-- WHAT TO DO --
Which lines run from the start of the material below through the line containing "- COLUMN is"? Retype them exactly, pictures excluded.

-- GIVEN DATA --
#####

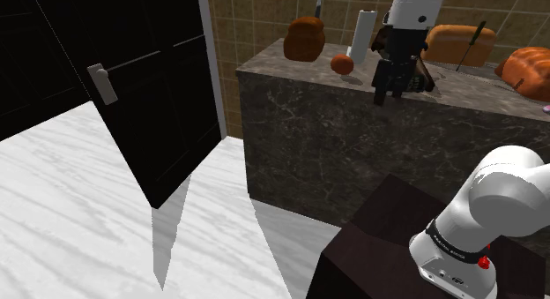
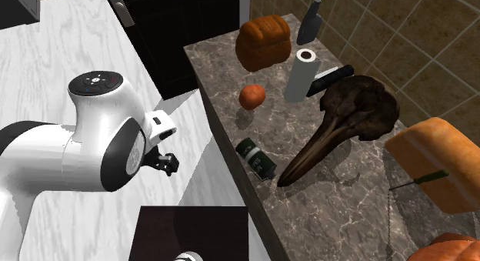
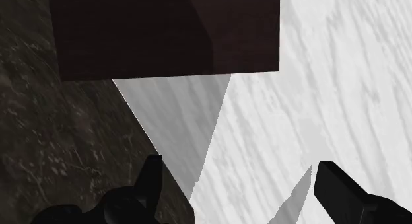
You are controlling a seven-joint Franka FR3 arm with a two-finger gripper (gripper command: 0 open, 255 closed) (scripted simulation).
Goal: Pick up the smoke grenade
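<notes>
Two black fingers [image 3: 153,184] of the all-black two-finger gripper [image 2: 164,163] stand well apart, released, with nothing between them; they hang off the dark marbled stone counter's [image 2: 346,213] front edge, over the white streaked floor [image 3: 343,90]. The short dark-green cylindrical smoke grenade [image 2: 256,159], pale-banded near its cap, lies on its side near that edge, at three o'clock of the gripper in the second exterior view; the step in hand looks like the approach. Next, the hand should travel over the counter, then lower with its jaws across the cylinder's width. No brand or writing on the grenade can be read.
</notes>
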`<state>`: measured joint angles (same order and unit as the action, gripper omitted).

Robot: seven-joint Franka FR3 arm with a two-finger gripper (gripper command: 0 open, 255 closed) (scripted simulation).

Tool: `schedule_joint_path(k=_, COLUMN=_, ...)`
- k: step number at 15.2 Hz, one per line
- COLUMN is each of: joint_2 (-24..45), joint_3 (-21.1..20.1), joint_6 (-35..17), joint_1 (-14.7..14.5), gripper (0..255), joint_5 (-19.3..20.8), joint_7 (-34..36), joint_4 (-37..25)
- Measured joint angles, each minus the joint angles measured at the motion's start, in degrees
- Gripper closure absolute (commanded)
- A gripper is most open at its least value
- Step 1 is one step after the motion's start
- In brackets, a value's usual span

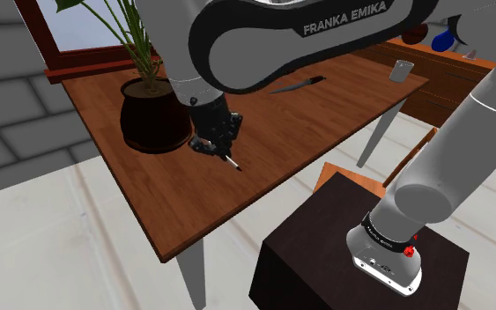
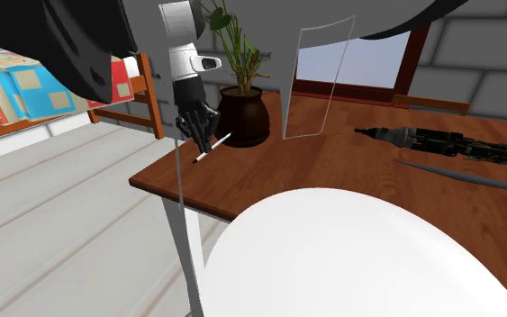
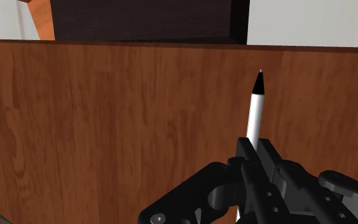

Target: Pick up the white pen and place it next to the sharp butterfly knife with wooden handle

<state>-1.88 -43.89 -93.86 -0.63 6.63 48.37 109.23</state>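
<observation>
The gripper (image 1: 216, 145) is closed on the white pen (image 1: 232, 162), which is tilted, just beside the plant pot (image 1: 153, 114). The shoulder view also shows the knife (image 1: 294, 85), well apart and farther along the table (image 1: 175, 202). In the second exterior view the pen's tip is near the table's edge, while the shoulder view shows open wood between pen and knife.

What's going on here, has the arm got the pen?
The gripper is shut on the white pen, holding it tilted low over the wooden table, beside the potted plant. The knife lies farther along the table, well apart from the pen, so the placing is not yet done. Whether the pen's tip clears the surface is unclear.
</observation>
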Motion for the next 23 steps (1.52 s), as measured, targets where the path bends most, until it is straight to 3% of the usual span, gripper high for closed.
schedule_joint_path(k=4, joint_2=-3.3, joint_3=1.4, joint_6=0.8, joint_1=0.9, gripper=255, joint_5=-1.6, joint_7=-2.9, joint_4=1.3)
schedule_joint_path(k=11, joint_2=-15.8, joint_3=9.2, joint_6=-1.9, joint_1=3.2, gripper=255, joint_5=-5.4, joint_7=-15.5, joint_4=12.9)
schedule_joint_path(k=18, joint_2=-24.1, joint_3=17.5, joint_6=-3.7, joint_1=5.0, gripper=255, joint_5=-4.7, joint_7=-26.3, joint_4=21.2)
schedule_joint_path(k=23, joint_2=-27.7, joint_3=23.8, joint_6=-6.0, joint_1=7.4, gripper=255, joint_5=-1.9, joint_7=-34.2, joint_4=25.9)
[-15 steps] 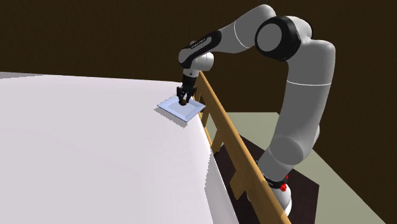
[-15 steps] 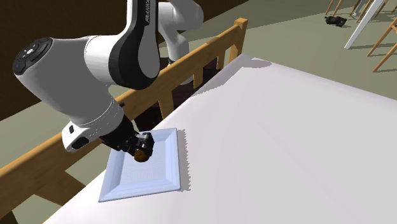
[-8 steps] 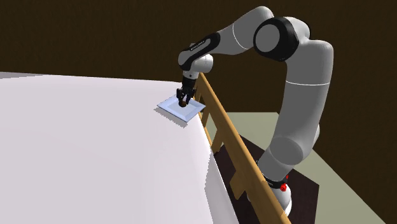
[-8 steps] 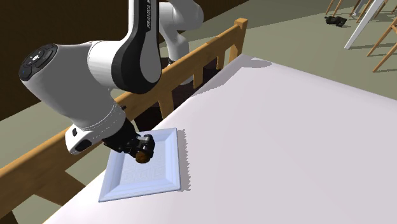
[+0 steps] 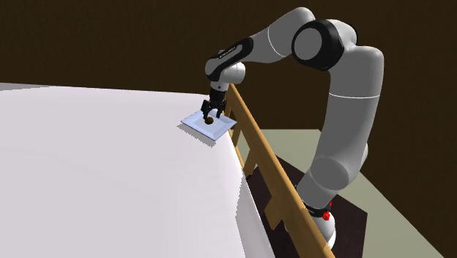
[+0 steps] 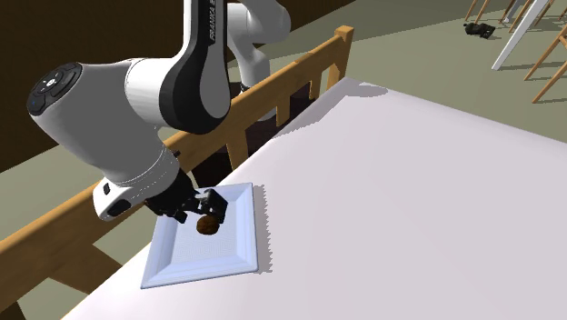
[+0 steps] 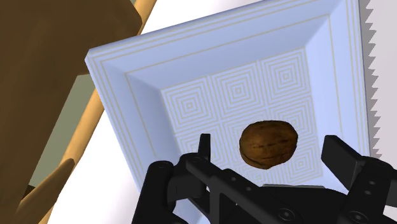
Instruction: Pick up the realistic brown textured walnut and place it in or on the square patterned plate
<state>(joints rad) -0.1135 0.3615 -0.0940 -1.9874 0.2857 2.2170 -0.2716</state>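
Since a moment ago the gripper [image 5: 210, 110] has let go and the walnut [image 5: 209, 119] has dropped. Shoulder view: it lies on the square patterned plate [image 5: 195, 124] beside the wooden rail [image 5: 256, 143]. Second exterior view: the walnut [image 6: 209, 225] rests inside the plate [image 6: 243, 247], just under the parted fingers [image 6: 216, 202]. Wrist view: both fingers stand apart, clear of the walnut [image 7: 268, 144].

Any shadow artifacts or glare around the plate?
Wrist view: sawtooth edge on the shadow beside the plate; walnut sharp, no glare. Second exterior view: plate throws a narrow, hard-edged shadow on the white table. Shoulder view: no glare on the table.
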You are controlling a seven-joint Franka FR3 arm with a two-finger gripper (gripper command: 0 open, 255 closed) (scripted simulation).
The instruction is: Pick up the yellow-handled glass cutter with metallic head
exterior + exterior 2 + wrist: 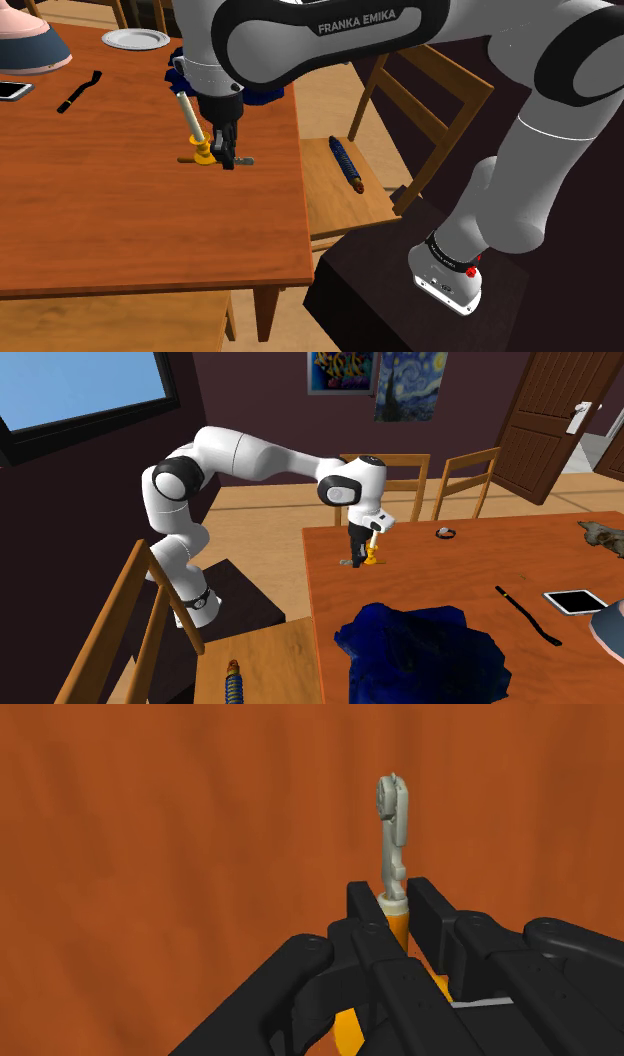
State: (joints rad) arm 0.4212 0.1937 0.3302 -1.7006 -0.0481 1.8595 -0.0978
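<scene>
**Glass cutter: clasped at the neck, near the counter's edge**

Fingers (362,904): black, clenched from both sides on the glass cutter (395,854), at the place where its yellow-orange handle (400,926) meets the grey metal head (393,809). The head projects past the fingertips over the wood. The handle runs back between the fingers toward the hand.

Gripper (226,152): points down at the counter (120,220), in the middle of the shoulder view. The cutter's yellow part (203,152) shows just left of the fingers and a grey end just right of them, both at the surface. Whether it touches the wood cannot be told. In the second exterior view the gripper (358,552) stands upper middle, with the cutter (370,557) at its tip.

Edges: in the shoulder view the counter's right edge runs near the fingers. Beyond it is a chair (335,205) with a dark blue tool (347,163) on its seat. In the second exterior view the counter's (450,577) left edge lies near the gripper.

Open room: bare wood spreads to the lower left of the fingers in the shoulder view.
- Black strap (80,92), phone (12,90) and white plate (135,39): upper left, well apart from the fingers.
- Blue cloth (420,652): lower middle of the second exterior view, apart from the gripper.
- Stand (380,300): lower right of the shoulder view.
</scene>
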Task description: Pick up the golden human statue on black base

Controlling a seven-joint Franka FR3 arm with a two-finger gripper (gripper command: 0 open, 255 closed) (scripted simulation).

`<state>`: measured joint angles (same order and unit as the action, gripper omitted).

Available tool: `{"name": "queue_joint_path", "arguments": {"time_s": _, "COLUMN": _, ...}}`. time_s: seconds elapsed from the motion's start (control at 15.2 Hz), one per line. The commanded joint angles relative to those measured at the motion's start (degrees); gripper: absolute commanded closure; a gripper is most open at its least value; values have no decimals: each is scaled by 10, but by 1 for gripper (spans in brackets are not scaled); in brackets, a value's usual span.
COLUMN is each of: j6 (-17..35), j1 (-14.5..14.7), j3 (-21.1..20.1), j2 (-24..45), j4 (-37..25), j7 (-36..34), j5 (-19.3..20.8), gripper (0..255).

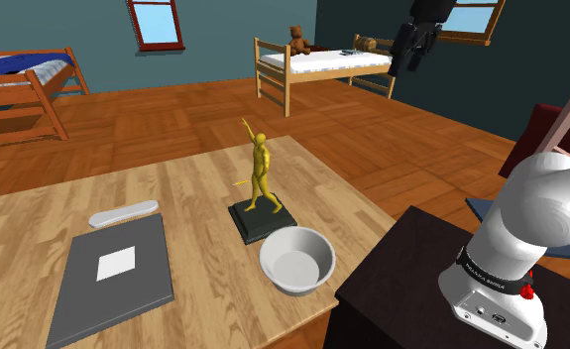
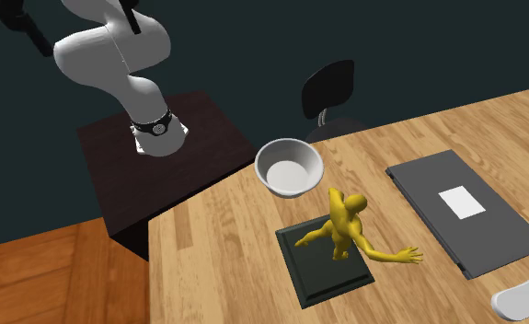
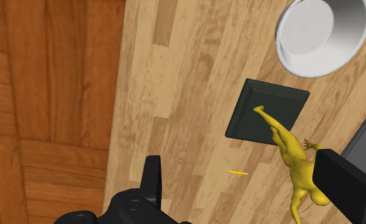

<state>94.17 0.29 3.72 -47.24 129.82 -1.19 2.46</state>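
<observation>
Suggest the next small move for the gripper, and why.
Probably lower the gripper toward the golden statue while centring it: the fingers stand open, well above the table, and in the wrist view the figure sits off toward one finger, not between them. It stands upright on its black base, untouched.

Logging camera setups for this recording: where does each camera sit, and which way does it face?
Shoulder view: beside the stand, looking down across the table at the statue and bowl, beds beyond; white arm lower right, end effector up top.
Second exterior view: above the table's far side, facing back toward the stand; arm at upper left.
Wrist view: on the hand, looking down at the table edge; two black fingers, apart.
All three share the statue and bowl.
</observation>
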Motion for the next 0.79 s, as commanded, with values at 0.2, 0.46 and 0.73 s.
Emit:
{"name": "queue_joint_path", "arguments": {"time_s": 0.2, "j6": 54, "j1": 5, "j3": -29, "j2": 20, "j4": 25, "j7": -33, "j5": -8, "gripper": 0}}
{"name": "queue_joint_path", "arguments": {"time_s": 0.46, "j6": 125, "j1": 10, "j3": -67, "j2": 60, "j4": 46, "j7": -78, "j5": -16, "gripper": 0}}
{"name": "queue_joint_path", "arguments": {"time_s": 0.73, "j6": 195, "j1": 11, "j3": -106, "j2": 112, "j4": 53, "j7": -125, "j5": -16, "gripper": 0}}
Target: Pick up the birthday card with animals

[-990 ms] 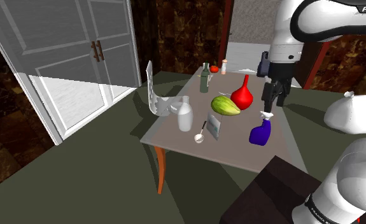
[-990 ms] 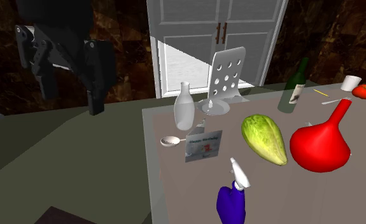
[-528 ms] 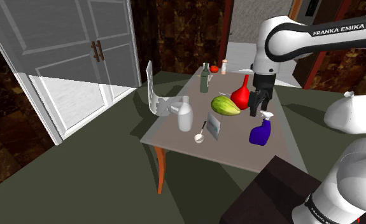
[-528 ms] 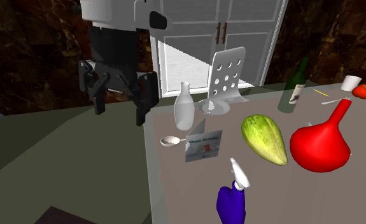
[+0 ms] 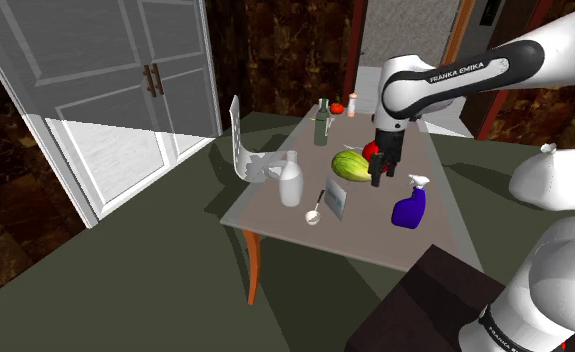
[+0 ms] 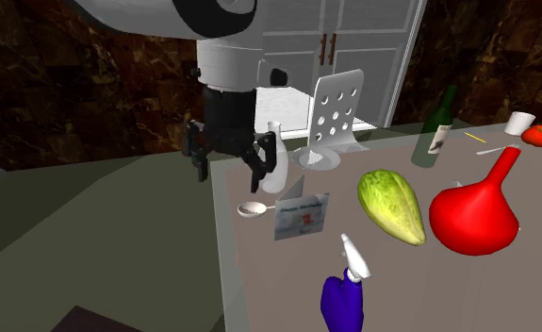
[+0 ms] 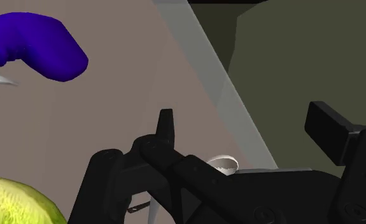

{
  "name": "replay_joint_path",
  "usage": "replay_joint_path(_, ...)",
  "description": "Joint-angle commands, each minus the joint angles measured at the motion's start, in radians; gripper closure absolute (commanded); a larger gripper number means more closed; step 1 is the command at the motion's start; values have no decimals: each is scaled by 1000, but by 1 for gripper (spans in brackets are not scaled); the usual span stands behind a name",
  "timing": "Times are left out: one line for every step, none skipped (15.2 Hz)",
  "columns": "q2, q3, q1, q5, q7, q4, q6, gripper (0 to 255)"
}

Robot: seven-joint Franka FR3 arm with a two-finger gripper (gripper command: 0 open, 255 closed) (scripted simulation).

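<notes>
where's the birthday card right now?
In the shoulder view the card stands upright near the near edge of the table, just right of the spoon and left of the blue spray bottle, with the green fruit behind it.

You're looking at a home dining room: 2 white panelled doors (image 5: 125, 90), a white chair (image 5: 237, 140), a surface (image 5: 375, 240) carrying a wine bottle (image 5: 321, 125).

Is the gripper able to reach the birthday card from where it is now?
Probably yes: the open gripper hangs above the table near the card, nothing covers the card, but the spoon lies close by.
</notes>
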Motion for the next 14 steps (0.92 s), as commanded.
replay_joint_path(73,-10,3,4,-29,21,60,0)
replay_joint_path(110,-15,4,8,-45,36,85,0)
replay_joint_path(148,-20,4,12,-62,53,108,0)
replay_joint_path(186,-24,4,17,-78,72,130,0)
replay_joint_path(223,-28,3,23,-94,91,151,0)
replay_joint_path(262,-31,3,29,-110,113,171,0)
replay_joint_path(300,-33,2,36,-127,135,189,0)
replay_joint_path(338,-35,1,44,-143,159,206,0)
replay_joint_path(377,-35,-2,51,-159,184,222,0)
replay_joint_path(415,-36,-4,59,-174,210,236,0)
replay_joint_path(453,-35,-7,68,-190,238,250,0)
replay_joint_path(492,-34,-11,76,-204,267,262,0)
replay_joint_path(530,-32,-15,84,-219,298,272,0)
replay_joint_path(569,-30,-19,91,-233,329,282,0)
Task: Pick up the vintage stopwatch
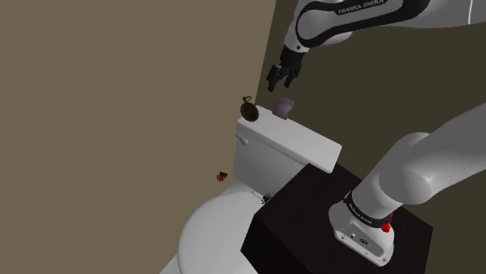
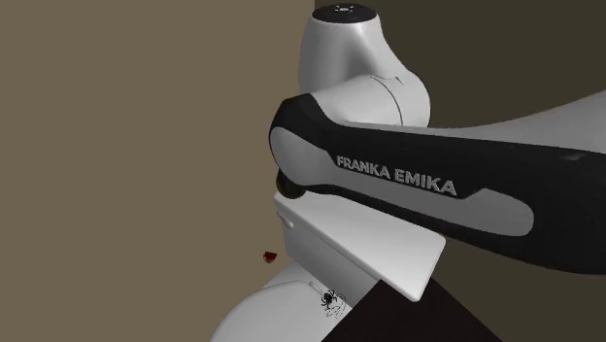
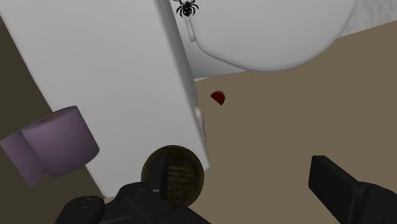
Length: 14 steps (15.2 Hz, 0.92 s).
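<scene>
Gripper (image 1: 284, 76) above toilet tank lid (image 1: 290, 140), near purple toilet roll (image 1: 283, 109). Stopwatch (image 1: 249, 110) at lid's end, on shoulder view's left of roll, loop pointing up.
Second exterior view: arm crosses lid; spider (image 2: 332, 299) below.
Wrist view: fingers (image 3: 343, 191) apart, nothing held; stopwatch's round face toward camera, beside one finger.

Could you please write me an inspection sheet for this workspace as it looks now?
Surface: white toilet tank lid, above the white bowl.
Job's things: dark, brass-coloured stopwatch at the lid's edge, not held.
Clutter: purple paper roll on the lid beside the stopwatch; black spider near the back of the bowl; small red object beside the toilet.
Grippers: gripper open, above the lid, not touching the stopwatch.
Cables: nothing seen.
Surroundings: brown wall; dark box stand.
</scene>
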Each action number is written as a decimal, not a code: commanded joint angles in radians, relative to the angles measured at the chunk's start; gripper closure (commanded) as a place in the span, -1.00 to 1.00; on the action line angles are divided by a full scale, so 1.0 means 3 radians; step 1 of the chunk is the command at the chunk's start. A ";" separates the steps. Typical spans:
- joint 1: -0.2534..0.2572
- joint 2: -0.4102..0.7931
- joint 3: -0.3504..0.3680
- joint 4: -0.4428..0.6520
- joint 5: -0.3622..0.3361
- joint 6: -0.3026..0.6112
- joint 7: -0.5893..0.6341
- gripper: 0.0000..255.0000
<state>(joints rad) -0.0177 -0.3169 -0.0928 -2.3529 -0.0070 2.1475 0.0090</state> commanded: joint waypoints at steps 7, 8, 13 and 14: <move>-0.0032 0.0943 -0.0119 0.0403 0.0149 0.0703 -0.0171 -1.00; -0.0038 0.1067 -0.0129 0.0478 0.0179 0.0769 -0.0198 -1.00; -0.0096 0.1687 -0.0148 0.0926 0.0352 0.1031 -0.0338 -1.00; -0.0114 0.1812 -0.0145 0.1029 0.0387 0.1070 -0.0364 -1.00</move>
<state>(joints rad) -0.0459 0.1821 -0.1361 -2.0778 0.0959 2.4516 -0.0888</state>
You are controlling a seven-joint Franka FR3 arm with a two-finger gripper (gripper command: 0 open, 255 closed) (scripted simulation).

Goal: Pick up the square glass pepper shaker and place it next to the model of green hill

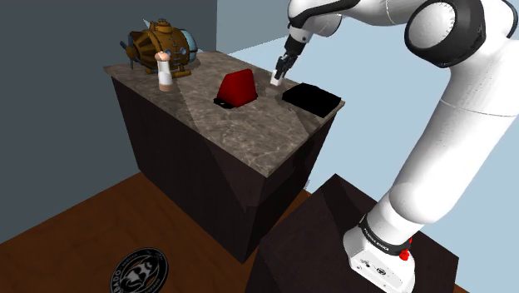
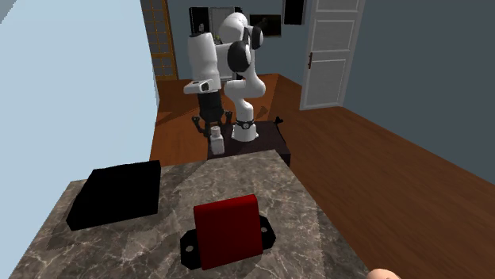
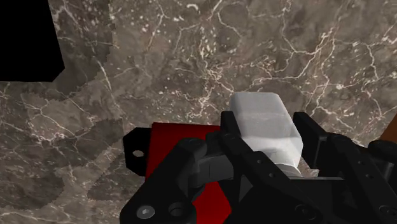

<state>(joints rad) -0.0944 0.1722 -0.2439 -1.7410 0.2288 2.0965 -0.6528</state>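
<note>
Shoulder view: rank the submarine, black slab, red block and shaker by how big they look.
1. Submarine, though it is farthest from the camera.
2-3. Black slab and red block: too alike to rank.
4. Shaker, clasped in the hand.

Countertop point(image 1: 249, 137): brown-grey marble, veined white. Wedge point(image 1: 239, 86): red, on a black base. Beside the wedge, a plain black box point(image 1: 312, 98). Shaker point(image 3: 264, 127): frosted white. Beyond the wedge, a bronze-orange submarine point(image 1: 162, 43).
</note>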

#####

-- RESPONSE FOR THIS EXERCISE --
You are controlling a seven-joint Franka FR3 arm with a two-finger gripper (gripper command: 0 open, 255 closed) (scripted simulation).
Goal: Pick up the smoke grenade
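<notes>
Two black fingers [image 3: 153,184] of the all-black two-finger gripper [image 2: 164,163] stand well apart, released, with nothing between them; they hang off the dark marbled stone counter's [image 2: 346,213] front edge, over the white streaked floor [image 3: 343,90]. The short dark-green cylindrical smoke grenade [image 2: 256,159], pale-banded near its cap, lies on its side near that edge, at three o'clock of the gripper in the second exterior view; the step in hand looks like the approach. Next, the hand should travel over the counter, then lower with its jaws across the cylinder's width. No brand or writing on the grenade can be read.
</notes>
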`<state>`: measured joint angles (same order and unit as the action, gripper omitted).

Robot: seven-joint Franka FR3 arm with a two-finger gripper (gripper command: 0 open, 255 closed) (scripted simulation).

Tool: `schedule_joint_path(k=_, COLUMN=_, ...)`
- k: step number at 15.2 Hz, one per line
- COLUMN is each of: joint_2 (-24..45), joint_3 (-21.1..20.1), joint_6 (-35..17), joint_1 (-14.7..14.5), gripper (0..255), joint_5 (-19.3..20.8), joint_7 (-34..36), joint_4 (-37..25)

This completes the answer to the exercise.